Brazilian beef processor Frigol has outlined plans to boost annual cattle slaughter by about 60 percent in 2026 through strategic agreements with two slaughterhouses in the northern state of Rondônia, strengthening its access to key export markets, including China and the United States, Chief Executive Luciano Pascon said.
The deals with local meatpacking firms DistriBoi and RioBeef, which jointly operate three processing plants in Rondônia, are expected to lift Frigol’s annual cattle slaughter from around 650,000 head in 2025 to more than 1 million head in 2026, Pascon told Reuters ahead of earnings results published Tuesday.
Under the arrangements, Frigol will manage cattle procurement and product marketing, while DistriBoi and RioBeef will conduct slaughtering and processing at their facilities, tapping into increased production capacity in Brazil’s beef belt.
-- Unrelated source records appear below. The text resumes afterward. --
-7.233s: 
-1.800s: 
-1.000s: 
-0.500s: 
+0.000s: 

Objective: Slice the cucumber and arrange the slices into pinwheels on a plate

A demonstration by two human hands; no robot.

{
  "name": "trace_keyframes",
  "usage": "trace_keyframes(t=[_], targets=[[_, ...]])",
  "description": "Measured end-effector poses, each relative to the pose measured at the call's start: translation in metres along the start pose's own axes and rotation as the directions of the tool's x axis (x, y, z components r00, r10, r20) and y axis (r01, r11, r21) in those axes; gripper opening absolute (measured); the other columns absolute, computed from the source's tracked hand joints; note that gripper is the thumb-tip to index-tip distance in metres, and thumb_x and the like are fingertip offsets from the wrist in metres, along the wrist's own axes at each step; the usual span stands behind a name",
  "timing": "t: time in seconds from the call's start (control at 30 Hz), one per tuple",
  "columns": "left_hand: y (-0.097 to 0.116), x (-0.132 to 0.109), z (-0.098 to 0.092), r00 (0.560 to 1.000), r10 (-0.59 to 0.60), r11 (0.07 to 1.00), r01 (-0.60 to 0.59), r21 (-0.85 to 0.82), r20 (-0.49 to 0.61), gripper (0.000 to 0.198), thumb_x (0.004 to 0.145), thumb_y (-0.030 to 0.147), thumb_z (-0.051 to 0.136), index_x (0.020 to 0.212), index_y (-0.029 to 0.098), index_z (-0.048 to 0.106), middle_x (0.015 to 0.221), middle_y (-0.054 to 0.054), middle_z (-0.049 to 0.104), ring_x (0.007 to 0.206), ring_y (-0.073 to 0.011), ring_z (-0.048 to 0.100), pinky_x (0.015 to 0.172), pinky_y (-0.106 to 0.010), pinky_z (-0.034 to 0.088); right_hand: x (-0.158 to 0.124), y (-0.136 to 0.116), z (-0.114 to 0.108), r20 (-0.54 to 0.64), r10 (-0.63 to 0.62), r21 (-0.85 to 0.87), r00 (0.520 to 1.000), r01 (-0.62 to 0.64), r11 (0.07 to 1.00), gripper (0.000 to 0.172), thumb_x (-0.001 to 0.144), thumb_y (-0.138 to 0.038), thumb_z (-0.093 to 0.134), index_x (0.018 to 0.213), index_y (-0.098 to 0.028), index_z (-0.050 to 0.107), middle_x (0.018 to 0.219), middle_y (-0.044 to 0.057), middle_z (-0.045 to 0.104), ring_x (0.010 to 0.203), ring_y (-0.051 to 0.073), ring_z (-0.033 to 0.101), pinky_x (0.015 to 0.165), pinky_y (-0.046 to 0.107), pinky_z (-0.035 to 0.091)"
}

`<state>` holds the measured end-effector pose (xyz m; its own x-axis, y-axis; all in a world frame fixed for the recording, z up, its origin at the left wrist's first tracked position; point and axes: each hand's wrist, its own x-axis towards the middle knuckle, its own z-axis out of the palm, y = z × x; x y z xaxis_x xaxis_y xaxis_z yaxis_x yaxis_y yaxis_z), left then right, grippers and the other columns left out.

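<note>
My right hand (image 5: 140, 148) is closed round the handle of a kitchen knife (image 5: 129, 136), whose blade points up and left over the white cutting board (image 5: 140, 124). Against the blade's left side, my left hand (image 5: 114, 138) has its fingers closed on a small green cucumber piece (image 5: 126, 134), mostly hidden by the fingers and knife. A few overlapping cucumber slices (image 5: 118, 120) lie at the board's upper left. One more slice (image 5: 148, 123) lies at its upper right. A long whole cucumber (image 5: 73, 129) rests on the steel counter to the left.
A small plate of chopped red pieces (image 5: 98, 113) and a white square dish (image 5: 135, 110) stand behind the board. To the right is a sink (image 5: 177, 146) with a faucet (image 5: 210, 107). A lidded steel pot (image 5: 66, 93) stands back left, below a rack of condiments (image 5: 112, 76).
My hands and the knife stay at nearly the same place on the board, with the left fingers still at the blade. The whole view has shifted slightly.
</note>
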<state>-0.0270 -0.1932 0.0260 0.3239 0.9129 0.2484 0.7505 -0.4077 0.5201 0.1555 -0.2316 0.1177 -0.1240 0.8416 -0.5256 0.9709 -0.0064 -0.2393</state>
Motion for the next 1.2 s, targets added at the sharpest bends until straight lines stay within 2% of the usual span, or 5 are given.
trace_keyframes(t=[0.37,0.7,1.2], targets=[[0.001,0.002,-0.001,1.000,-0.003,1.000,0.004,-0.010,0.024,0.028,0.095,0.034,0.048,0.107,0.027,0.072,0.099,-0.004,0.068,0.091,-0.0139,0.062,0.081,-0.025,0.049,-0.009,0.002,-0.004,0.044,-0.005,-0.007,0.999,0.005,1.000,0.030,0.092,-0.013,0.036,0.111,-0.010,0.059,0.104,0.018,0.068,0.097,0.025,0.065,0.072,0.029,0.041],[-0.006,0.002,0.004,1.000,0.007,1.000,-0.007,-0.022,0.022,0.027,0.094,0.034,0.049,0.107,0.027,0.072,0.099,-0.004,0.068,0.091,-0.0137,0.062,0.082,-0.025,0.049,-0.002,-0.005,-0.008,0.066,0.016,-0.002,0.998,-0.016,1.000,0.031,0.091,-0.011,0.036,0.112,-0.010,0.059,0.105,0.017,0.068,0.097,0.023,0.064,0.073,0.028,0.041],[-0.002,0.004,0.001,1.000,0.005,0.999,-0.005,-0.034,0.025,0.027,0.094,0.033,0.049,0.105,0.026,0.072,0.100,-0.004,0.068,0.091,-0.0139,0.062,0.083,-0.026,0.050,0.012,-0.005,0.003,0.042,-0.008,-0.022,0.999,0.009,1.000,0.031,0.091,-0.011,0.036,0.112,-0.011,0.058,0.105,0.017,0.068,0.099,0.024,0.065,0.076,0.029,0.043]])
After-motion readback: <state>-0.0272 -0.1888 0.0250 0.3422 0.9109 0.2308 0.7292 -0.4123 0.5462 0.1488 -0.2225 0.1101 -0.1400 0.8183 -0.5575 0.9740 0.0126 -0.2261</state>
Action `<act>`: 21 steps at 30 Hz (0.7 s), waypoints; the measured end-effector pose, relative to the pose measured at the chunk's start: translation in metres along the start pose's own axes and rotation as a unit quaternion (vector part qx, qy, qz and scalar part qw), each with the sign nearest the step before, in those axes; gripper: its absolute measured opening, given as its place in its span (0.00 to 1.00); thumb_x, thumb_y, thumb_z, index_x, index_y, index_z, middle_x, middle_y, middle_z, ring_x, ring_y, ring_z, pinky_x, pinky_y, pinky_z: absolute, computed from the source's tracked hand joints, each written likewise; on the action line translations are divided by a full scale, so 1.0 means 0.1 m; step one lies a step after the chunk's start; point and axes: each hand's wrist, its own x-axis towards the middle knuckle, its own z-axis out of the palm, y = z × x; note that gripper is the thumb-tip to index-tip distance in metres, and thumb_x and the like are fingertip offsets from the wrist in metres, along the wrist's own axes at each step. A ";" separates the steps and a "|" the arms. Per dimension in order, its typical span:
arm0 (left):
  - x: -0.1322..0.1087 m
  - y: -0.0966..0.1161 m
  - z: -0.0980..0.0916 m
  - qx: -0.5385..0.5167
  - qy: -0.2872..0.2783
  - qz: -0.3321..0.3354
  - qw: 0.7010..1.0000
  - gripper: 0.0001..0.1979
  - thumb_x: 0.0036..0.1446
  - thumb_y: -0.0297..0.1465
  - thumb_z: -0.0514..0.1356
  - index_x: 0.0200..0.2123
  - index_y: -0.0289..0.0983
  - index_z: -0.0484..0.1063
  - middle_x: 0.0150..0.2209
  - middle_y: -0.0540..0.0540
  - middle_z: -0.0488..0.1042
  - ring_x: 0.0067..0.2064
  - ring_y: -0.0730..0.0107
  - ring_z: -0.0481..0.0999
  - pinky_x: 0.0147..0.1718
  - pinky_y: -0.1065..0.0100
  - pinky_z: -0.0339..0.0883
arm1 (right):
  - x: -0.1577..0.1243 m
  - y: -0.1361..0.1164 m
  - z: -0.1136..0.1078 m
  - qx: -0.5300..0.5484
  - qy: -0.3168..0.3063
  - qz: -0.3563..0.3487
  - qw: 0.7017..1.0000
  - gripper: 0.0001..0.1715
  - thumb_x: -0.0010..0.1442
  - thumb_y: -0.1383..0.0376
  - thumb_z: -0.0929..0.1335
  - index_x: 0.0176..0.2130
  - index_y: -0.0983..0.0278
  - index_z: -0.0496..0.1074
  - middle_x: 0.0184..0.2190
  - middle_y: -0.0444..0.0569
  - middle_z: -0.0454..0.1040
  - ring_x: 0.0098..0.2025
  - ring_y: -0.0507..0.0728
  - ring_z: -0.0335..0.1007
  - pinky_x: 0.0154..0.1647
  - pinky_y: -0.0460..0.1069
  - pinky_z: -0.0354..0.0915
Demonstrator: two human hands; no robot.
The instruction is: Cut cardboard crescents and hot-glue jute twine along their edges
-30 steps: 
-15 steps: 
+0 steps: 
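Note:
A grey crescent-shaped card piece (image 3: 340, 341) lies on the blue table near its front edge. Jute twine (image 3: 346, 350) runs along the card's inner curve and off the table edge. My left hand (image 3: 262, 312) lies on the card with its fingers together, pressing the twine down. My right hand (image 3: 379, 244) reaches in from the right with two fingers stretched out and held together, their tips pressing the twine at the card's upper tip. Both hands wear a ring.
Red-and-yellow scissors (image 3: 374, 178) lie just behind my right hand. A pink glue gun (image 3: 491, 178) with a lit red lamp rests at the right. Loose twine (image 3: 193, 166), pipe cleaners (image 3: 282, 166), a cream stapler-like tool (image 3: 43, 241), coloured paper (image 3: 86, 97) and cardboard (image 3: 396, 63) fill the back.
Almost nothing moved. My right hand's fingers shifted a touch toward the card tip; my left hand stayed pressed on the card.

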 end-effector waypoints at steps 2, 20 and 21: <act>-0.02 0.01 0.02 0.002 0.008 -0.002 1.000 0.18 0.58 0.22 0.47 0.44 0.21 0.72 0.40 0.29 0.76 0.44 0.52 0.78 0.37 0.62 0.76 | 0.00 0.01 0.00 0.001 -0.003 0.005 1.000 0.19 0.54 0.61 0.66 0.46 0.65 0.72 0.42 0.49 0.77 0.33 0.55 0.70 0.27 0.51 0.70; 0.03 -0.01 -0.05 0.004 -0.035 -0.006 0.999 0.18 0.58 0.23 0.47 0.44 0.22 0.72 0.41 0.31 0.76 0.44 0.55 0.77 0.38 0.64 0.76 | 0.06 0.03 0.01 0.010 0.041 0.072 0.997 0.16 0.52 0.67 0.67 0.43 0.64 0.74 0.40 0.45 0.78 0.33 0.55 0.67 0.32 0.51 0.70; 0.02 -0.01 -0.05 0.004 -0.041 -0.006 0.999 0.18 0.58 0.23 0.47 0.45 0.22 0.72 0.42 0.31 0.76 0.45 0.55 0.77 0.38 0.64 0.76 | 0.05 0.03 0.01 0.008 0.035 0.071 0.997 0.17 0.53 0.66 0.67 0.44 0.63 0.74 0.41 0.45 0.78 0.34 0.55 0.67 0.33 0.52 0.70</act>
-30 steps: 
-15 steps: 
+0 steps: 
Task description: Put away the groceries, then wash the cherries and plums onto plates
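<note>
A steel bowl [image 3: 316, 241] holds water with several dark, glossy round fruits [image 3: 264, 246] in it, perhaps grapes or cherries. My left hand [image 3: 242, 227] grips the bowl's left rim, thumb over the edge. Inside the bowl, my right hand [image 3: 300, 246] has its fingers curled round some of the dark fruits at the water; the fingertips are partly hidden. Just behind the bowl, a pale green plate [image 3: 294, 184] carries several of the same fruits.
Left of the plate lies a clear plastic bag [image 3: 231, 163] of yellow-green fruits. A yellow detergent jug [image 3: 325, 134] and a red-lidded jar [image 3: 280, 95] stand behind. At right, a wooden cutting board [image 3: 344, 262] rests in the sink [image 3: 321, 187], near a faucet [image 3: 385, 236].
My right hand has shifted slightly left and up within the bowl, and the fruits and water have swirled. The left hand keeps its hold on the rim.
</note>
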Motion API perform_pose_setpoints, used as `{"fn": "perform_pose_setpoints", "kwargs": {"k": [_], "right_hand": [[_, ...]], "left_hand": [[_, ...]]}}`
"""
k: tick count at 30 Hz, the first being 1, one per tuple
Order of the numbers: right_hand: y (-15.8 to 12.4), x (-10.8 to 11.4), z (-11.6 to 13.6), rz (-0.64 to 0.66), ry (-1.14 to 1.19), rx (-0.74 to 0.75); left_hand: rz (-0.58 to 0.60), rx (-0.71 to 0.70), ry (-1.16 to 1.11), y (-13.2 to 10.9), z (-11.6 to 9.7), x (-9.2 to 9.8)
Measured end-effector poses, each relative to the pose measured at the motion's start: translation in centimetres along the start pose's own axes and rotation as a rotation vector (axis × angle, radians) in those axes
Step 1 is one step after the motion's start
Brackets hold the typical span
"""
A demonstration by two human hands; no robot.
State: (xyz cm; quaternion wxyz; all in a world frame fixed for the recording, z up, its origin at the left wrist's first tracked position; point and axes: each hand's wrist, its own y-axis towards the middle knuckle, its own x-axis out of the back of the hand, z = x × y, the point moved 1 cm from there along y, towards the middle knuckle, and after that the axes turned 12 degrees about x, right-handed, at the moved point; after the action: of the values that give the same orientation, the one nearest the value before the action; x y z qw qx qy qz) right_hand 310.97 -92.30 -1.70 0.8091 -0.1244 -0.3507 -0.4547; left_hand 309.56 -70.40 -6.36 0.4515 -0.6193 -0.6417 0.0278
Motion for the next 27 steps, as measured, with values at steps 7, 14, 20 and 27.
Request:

The expansion aims to help Frigol preserve and grow market share in China Brazil’s largest beef export destination despite restrictive tariffs imposed by Beijing this year. China applies a 55 percent additional duty on shipments exceeding a quota of just over 1 million metric tons for Brazilian processors, prompting exporters to diversify supply channels and expand production footprints to remain competitive.
“With these two plants approved for China, Frigol becomes the fourth‑largest exporter to the Chinese market,” Pascon said. The expansion is also expected to open greater access to the U.S. beef market, another key destination for Brazilian red meat.
Even with the planned increase, Frigol would still trail larger rivals, including Marfrig Global Foods — Brazil’s third‑largest beef company — by roughly 500,000 head per year, Pascon noted.
To fund its growth strategy, Frigol is tapping into a 250‑million‑real ($48 million) agribusiness receivables certificate alongside other financing lines to support additional working capital needs, he added. The company expects to recoup the extra funds within about 12 months as expanded operations begin contributing to cash flow.
Frigol’s revenue is projected to rise substantially alongside output gains, with annual sales expected to near 7 billion reais ($1.3 billion) in 2026, up from 4.3 billion reais (US$800 million) in 2025. Analysts say increased processing volumes and expanded export footprint should help the company capitalise on demand in both traditional and newer beef markets.
Brazil’s beef industry plays a significant role in the global protein market, with the country consistently ranking among the world’s top exporters thanks to its vast cattle herd and robust production infrastructure. China alone accounts for nearly half of Brazil’s beef exports, while U.S. demand remains strong for certain value‑added cuts and high‑quality beef products.
However, rising tariffs and shifting trade policies in key export destinations have prompted Brazilian processors to explore new markets and logistical strategies. Industry observers say partnerships such as Frigol’s could offer producers greater flexibility in navigating quota restrictions and maintaining export volumes.
The deals also underline a broader trend of consolidation and vertical coordination in Brazil’s beef sector, as companies seek to streamline supply chains, enhance operational scale and improve competitiveness abroad.
Pascon said Frigol’s focus on export‑oriented growth reflects confidence in long‑term demand for Brazilian beef and the company’s ability to capture market share, even as external headwinds such as trade barriers and global economic uncertainty persist.